■ TASK
Reproduce the first line of the material below and each line after it, exactly, through the line containing "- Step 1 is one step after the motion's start", and give nothing more.

****

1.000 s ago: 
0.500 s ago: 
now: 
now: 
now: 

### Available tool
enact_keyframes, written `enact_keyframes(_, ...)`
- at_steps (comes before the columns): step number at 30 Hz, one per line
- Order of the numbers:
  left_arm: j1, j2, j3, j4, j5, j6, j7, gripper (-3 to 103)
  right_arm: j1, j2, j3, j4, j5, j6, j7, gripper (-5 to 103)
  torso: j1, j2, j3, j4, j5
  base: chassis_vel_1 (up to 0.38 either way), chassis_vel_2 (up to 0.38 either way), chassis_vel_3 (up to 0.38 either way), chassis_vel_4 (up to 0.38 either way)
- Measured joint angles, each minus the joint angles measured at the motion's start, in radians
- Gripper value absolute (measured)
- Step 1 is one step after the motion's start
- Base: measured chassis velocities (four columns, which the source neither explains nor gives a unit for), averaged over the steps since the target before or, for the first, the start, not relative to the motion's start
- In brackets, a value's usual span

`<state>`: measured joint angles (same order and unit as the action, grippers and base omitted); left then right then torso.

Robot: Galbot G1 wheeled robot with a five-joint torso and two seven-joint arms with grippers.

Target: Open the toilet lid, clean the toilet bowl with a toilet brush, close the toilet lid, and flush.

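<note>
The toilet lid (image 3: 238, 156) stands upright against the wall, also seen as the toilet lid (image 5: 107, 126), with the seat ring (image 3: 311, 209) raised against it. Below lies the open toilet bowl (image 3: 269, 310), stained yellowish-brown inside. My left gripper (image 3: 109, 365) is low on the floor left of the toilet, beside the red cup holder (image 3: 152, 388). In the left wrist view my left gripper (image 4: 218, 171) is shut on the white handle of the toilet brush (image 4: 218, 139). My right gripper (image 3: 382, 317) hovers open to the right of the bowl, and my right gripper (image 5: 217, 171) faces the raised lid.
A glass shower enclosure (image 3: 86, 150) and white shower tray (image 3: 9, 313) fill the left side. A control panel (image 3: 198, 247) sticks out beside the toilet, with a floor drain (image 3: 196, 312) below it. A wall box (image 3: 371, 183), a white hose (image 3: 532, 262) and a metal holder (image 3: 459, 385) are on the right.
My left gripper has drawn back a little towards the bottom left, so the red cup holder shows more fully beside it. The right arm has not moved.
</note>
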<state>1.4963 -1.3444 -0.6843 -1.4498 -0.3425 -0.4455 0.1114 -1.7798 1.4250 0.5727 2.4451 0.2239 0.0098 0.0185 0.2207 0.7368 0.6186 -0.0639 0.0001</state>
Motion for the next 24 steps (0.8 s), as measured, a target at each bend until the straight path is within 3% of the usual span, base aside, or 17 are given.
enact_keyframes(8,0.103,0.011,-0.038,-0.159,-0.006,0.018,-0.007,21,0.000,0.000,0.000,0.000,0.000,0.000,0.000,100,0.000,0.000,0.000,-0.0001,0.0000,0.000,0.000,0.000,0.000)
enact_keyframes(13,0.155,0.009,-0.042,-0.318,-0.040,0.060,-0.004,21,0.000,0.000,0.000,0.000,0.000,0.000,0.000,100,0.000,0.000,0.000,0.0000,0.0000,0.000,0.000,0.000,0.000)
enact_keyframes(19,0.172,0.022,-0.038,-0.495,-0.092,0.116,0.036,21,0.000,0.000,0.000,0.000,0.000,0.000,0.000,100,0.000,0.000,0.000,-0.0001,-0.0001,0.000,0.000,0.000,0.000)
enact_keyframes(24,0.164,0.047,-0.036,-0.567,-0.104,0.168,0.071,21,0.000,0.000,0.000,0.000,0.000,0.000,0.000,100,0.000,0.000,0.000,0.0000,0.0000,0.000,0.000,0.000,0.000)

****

■ ANSWER TO THE PROBLEM
1.000 s ago: 
0.500 s ago: 
now: 
now: 
now: 

### Available tool
enact_keyframes, written `enact_keyframes(_, ...)`
- at_steps (comes before the columns): step number at 30 Hz, one per line
- Order of the numbers:
  left_arm: j1, j2, j3, j4, j5, j6, j7, gripper (-3 to 103)
  right_arm: j1, j2, j3, j4, j5, j6, j7, gripper (-5 to 103)
  torso: j1, j2, j3, j4, j5
  base: chassis_vel_1 (up to 0.38 either way), chassis_vel_2 (up to 0.38 either way), chassis_vel_3 (up to 0.38 either way), chassis_vel_4 (up to 0.38 either way)
- Measured joint angles, each minus the joint angles measured at the motion's start, in radians
- Gripper value absolute (measured)
- Step 1 is one step after the motion's start

With this, the exercise is done.